Background/aim: The randomized phase II COMPASS trial revealed that neither the regimen nor the number of courses of preoperative neoadjuvant chemotherapy (NAC) for locally advanced gastric cancer (GC) significantly influence overall survival (OS). However, the impact of NAC regimens on OS may vary from patient to patient. The aim of this study was to identify biomarkers that can predict more appropriate individualized NAC regimens for improved prognosis using biopsy specimens from the COMPASS trial.
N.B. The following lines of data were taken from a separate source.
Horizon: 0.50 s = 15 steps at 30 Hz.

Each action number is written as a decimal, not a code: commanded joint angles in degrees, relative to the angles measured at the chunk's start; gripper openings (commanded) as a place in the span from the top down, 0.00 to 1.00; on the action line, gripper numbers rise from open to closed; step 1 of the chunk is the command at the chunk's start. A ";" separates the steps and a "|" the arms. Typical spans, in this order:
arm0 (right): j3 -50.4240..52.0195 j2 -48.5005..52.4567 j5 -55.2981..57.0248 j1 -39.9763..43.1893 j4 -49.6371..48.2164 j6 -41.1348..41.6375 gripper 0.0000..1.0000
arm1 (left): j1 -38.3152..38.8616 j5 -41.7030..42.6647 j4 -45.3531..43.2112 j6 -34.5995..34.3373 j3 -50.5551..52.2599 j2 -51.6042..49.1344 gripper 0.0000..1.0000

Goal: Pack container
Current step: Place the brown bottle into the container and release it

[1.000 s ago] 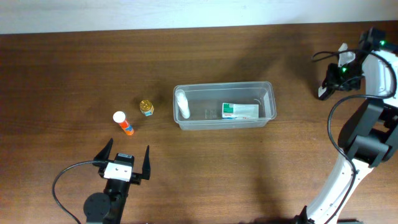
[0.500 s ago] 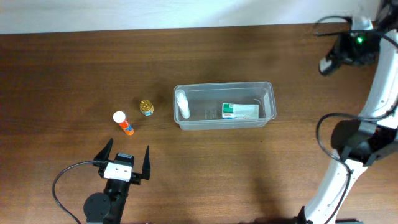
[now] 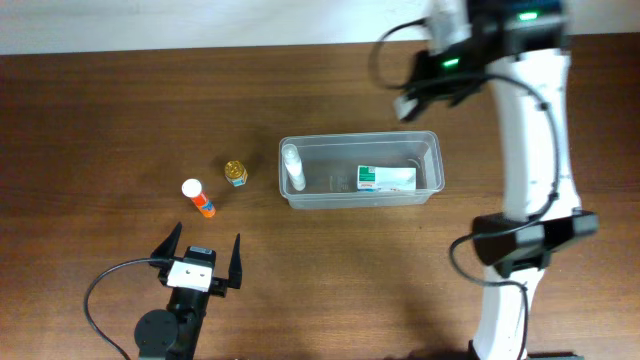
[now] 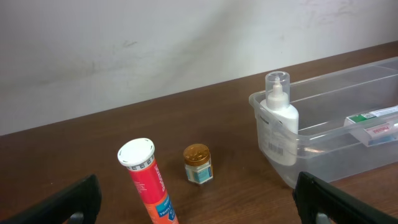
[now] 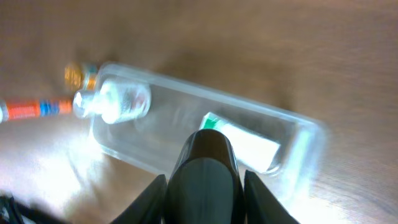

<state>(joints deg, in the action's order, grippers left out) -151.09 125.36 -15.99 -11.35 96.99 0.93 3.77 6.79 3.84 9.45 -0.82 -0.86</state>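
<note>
Packing looks partway done. The clear container [image 3: 432,150] sits mid-worktop [image 3: 100,120] and holds a white pump bottle [image 3: 292,166] and a green-and-white box [image 3: 386,178]. An orange tube [image 3: 203,204] and a small gold-lidded jar [image 3: 235,172] wait outside, to its left. The next move, I judge, is picking one of these up. The left end effector [image 3: 205,240] sits low nearby, jaws spread wide and empty. The right end effector [image 5: 205,149] hangs over the container, its arm arched high. Its fingers look pressed together and hold nothing.
</note>
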 commanded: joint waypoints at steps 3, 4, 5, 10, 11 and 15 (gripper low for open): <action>6.29 -2.10 10.29 -10.08 -2.01 8.13 0.67 | -0.20 -0.44 0.11 0.50 0.31 0.20 0.01; 7.34 -2.10 10.27 -11.34 -3.15 8.59 0.67 | -0.20 -0.44 0.11 0.52 0.31 0.20 0.01; 8.63 -2.10 10.27 -12.61 -4.44 9.11 0.67 | -0.20 -0.44 0.11 0.52 0.31 0.20 0.01; 16.63 -2.08 10.25 -16.65 -12.11 12.00 0.67 | -0.20 -0.44 0.11 0.50 0.31 0.20 0.01; 18.36 -2.08 10.25 -17.14 -13.62 12.09 0.68 | -0.20 -0.44 0.11 0.52 0.31 0.20 0.01; 24.30 -2.08 10.29 -17.62 -17.73 13.11 0.68 | -0.20 -0.44 0.11 0.52 0.31 0.20 0.01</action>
<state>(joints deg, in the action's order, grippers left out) -129.54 125.14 -7.16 -28.77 80.20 11.97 3.77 6.76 3.84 9.45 -0.82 -0.86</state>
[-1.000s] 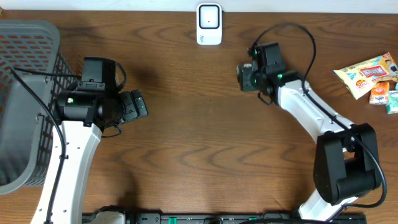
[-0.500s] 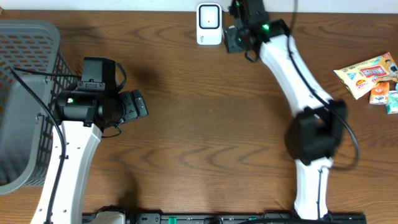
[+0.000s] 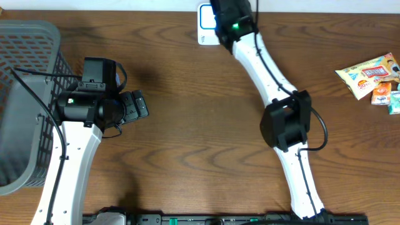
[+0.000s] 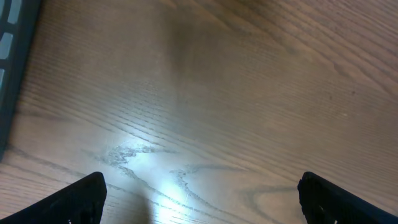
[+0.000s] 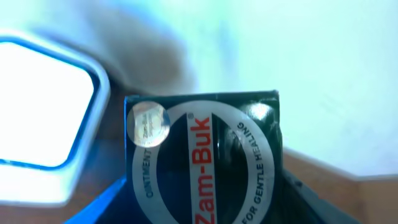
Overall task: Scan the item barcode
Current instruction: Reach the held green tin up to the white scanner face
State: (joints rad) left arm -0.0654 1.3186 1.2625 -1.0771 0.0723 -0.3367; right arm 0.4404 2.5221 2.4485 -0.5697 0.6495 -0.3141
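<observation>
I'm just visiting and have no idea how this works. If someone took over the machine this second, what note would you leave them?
Left gripper: open, empty, parked above the table beside the grey basket.
Right gripper: shut on the Zam-Buk ointment box, held at the white scanner at the table's far edge.
Done: box picked up and brought to the scanner.
To do: confirm the barcode reads; no barcode shows in these views, so the box may need turning.
Snack packets lie at the right edge, apart from both arms.
</observation>
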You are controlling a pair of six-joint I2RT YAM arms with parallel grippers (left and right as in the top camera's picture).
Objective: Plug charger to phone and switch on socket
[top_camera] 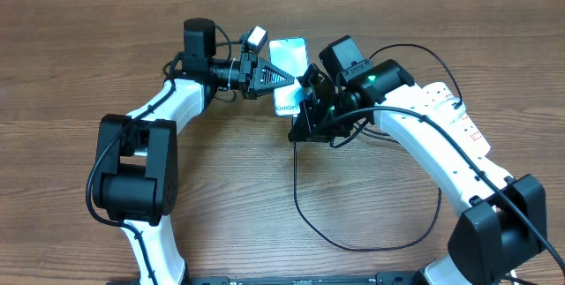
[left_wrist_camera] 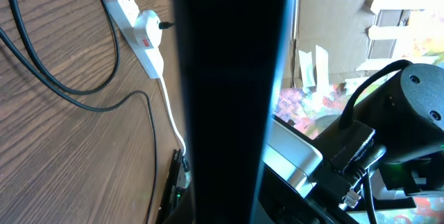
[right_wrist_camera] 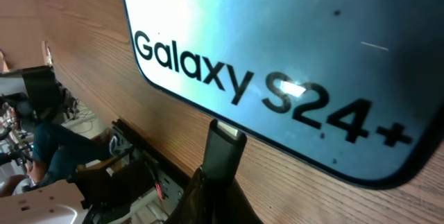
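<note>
- Pinched between the dark fingers of the right gripper (right_wrist_camera: 220, 186), the connector tip (right_wrist_camera: 226, 144) of the charger (top_camera: 295, 179) points straight ahead, the jaws closed narrow on it.
- Just ahead of the tip, close but apart from it, lies the bottom edge of the phone (right_wrist_camera: 298, 37). Its screen is lit and reads "Galaxy S24+". The port itself does not show in the wrist view.
- Behind the gripper, the charger trails back in a wide loop across the wooden table (top_camera: 247, 197).
- Across the phone from the right gripper, the left gripper (top_camera: 272, 78) meets the phone's side edge. A dark bar fills its wrist view, so whether its fingers clamp the phone or merely brace it cannot be told.
- Farther out, well away from both grippers, the socket (left_wrist_camera: 135, 23) lies with its white cord (left_wrist_camera: 170, 106) running off. The overhead view shows it partly under the right arm.
- Insertion appears to be the step in hand. It should go best with the tip centred on the bottom edge, its flat face level with the screen, and a slow push along the phone's length. The far gripper needs to steady the phone against sliding, and the loop should keep enough slack.
</note>
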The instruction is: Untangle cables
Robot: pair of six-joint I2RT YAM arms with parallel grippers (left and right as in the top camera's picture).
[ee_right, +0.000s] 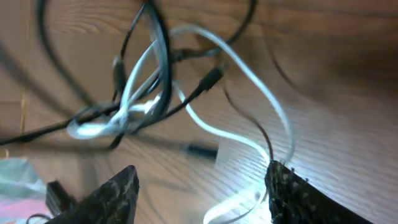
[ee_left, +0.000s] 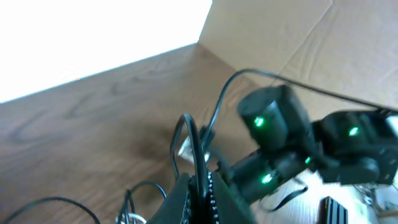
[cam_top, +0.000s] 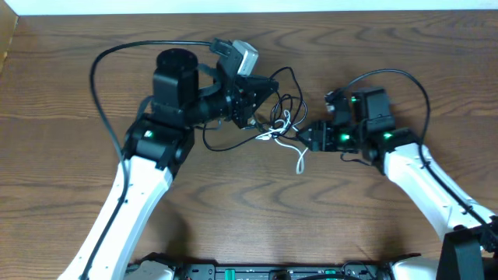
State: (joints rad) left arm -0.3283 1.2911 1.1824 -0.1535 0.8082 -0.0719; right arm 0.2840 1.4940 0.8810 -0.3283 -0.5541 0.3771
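the bench (cam_top: 257,202) is brown grained wood, matt. the black cables (ee_right: 158,56) and white cable (ee_right: 249,71) are smooth, plastic-sheathed, slightly glossy. pads (ee_right: 292,196) of the right tool (ee_right: 202,177) are rough, perhaps rubber.

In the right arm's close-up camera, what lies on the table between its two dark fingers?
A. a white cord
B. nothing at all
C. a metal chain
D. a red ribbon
A: the white cable curves over the table between the fingers of the open right gripper, tangled with a black cable.
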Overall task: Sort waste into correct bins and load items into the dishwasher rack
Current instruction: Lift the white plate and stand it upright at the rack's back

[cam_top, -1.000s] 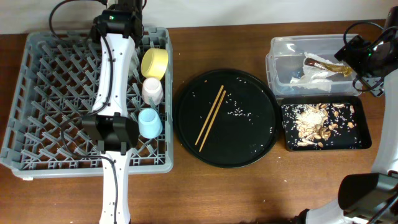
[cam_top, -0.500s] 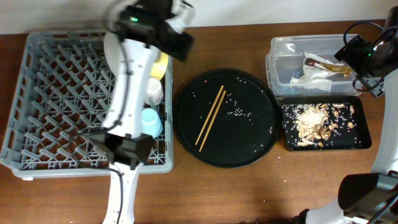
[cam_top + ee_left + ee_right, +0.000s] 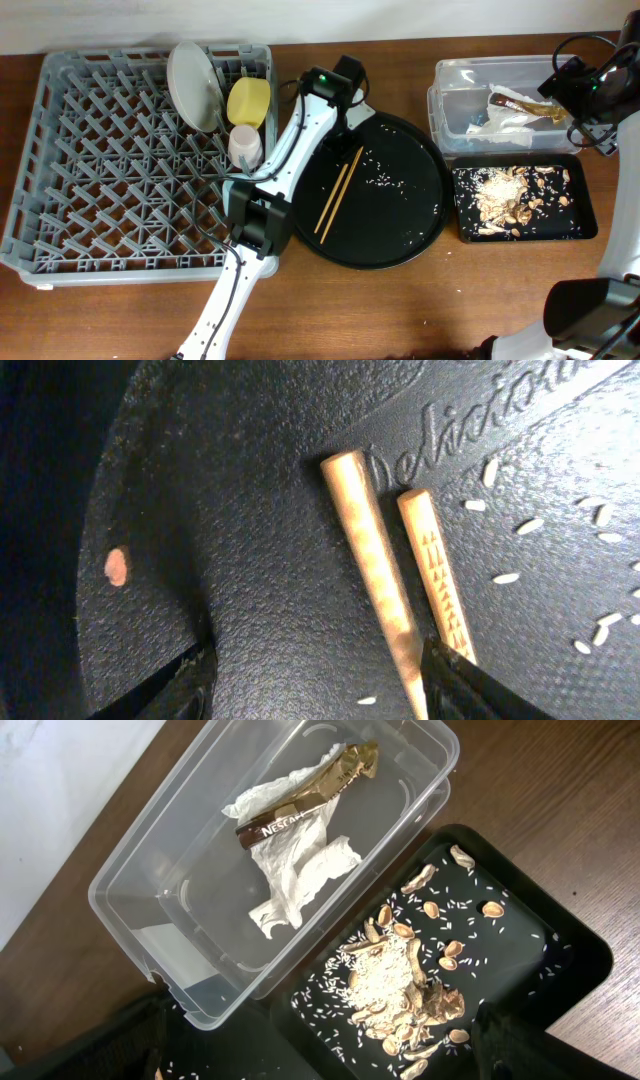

Patients and methods: RNA was extracted from endoscopic biopsy specimens of primary tumors obtained prior to NAC and real-time PCR analysis of 127 genes was conducted to identify those significantly affecting survival in the context of specific NAC regimens.

Results: THBS1, MSI1, and IGF2BP3 were identified as significant factors for stratifying survival among different NAC regimens, with statistically significantly interaction p values. Immunohistochemical analysis confirmed that the protein levels of THBS1, MSI1, and IGF2BP3 strongly correlated with their gene expression levels, validating these proteins as reliable biomarkers.

Conclusion: This study effectively identified THBS1, MSI1, and IGF2BP3 as promising biomarkers for personalizing NAC regimens in patients with locally advanced GC. By tailoring NAC based on these biomarkers, it is possible to enhance survival outcomes and advance personalized treatment strategies. The findings underscore the potential for incorporating biomarker-guided approaches into clinical trials, aiming to refine and optimize NAC regimens for improved patient-specific treatment efficacy.